*** DATA TO EXAMINE ***

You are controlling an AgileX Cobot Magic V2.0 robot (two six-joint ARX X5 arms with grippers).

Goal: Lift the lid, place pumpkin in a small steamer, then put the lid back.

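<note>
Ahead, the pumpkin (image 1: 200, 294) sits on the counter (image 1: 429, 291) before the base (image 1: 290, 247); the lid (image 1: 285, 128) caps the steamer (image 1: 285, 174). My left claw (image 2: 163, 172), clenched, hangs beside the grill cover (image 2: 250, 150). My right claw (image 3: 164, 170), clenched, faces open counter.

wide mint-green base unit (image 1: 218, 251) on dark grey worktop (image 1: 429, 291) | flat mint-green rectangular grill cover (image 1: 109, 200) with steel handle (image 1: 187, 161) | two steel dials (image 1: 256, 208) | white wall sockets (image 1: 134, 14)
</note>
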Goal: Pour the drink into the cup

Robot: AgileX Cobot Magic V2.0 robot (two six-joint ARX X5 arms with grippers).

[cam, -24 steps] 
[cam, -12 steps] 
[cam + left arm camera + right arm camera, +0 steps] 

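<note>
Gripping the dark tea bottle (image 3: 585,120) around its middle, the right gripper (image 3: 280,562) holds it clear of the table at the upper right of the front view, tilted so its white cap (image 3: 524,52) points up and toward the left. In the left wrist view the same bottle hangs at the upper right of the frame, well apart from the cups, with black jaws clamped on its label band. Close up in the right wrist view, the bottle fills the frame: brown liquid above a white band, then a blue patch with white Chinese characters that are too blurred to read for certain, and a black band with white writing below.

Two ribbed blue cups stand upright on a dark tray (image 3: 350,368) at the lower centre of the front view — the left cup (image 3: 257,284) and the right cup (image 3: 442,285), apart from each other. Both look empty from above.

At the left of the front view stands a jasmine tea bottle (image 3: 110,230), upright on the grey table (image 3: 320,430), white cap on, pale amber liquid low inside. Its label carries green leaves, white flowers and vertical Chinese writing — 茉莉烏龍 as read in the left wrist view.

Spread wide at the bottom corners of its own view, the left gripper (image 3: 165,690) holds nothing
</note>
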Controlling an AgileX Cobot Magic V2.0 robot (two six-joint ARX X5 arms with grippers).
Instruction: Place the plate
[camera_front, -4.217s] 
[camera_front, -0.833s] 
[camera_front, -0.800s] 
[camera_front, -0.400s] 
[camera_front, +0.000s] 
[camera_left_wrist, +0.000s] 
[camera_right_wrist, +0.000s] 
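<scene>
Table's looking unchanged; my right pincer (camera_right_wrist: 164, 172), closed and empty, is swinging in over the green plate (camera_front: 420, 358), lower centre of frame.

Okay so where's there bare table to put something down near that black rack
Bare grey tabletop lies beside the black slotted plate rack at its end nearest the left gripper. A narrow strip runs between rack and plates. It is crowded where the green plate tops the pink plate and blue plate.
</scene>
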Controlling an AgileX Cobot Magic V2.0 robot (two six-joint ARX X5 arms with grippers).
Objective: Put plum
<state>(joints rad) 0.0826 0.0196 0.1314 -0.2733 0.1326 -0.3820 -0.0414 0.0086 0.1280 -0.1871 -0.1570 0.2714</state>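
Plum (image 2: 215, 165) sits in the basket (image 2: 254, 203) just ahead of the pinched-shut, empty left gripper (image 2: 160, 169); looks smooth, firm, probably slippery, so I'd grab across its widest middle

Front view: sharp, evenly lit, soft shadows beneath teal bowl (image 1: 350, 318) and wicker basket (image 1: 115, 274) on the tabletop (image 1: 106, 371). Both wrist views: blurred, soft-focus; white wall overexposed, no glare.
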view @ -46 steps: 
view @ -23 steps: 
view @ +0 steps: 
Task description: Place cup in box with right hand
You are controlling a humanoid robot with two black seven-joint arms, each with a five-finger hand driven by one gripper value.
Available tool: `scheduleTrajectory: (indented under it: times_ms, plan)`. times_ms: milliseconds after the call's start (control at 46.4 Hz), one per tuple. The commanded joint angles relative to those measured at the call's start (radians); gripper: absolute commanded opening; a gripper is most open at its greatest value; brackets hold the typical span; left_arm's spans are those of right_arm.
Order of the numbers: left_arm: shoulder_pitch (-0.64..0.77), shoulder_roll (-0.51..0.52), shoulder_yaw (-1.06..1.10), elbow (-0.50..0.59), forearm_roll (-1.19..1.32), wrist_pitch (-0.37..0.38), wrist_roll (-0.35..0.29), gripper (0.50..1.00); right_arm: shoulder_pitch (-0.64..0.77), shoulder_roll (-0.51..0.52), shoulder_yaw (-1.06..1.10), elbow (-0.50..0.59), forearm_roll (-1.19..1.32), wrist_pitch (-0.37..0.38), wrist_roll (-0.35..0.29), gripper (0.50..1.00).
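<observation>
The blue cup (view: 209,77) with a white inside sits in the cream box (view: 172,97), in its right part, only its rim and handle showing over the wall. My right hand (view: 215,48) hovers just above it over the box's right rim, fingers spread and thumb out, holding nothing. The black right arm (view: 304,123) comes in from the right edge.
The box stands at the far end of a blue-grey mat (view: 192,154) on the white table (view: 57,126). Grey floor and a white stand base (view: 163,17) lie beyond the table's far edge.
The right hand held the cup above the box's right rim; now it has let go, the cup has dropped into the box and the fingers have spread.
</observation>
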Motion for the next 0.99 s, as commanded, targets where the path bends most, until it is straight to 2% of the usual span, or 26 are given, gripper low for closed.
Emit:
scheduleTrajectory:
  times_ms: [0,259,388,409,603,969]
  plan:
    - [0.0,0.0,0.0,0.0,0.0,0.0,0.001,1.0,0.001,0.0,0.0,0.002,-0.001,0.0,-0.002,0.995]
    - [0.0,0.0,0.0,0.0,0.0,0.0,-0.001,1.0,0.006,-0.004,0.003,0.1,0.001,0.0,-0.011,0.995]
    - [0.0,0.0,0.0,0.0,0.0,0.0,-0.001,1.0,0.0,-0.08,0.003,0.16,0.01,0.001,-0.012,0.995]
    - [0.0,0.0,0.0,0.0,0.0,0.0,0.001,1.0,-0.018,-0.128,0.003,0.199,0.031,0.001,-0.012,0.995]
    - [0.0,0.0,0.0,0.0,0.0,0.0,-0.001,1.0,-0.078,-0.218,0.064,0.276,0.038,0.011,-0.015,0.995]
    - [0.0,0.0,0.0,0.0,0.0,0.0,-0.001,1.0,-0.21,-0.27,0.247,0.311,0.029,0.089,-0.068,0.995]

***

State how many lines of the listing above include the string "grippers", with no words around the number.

4